• [WHAT IS BEING ASKED]: In the data below, the answer is the run of lines from the line containing "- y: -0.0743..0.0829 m" through the line containing "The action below", both included; print it exactly and nothing else.

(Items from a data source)
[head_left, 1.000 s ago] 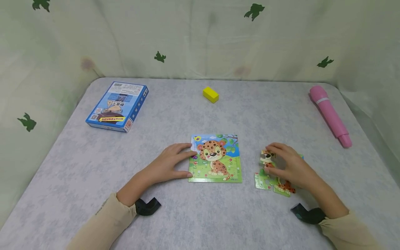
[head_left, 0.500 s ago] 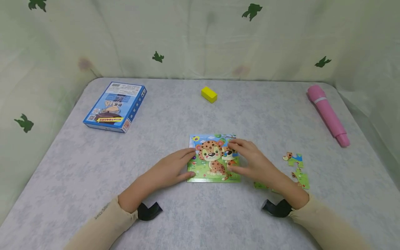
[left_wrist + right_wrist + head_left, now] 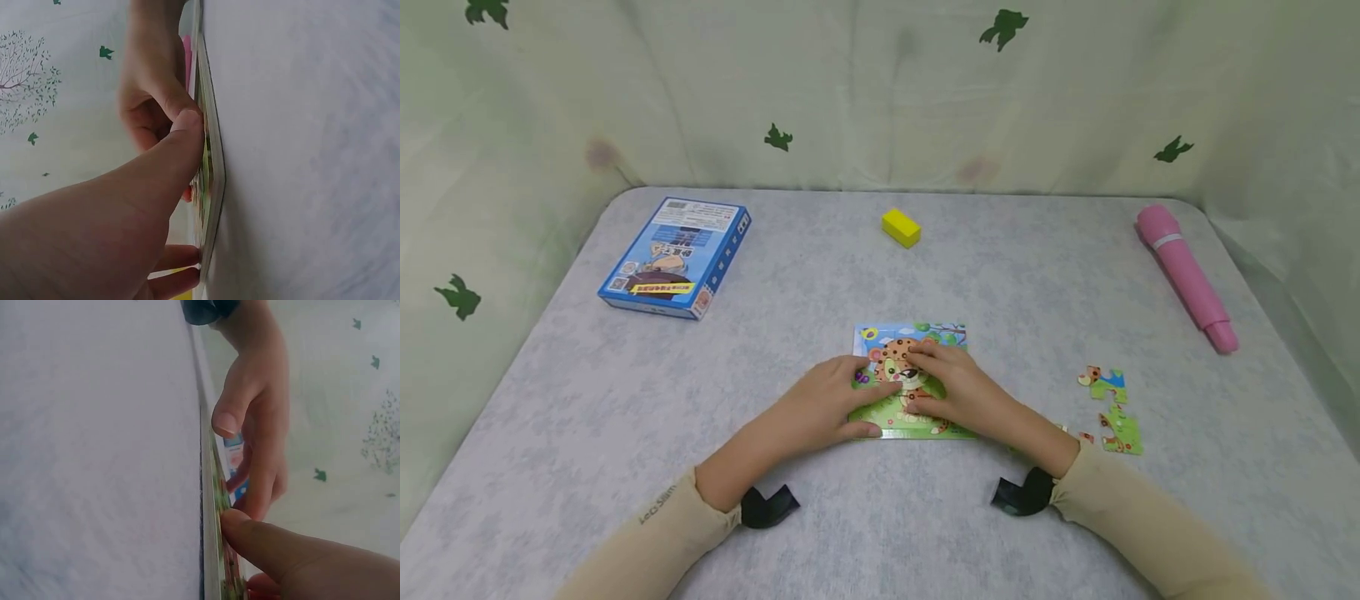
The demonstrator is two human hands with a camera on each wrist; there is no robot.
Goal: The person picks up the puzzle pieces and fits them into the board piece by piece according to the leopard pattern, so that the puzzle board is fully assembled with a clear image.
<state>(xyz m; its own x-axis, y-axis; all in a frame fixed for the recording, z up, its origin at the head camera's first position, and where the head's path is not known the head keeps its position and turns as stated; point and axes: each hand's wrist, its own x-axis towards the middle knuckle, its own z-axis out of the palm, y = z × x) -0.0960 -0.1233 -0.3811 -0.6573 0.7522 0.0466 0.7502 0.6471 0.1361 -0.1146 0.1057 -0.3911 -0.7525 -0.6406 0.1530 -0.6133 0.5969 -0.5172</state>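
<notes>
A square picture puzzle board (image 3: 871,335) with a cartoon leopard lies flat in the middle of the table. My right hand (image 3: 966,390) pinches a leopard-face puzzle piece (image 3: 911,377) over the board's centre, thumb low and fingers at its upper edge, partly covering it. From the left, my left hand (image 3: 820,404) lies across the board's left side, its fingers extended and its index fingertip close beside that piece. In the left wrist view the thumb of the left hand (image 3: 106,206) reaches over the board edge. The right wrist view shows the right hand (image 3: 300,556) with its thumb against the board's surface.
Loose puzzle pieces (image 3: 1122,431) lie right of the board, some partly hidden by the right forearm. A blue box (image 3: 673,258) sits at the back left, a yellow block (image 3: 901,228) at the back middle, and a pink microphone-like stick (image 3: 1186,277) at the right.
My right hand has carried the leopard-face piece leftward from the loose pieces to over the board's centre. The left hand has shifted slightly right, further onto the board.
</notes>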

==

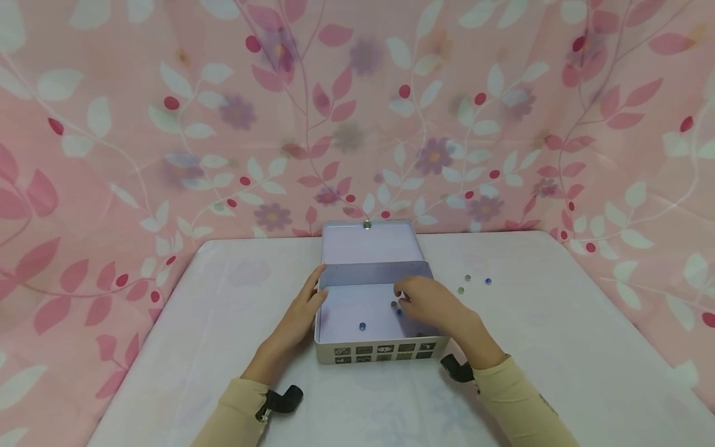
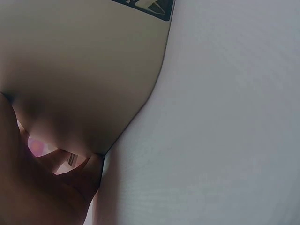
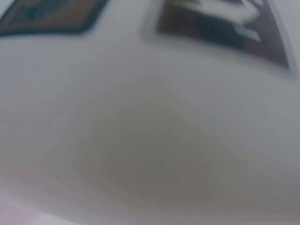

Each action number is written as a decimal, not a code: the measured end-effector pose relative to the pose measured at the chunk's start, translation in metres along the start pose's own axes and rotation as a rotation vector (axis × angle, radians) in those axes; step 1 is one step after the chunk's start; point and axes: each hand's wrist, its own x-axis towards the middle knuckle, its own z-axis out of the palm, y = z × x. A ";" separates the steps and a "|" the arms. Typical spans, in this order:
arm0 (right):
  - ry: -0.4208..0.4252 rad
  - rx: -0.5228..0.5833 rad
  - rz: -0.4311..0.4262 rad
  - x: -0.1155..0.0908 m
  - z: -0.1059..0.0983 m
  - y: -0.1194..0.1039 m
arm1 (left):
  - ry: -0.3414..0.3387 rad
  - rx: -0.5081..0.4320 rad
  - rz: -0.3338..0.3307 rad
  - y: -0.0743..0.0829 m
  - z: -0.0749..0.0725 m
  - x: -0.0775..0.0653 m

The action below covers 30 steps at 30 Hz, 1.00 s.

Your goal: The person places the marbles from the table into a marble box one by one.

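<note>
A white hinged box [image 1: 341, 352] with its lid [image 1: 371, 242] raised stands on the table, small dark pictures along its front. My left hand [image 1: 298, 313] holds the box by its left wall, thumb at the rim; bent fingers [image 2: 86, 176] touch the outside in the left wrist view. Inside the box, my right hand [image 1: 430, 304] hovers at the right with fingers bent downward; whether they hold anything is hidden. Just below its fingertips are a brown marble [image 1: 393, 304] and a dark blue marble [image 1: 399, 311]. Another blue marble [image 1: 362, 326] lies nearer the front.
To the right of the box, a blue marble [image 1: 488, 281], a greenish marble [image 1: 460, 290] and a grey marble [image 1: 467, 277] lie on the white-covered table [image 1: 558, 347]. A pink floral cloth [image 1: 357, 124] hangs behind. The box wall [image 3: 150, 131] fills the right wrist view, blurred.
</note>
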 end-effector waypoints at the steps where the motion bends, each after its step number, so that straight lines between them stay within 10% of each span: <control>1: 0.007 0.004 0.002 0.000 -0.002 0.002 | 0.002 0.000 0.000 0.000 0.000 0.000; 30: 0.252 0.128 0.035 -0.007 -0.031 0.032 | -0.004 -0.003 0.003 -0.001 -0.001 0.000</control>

• [EXERCISE OUTPUT]:
  - y: -0.0743..0.0829 m
  - z: -0.0749..0.0725 m
  - x: -0.0775..0.0653 m

The action below covers 30 steps at 30 Hz, 1.00 s.

This output has come to an end.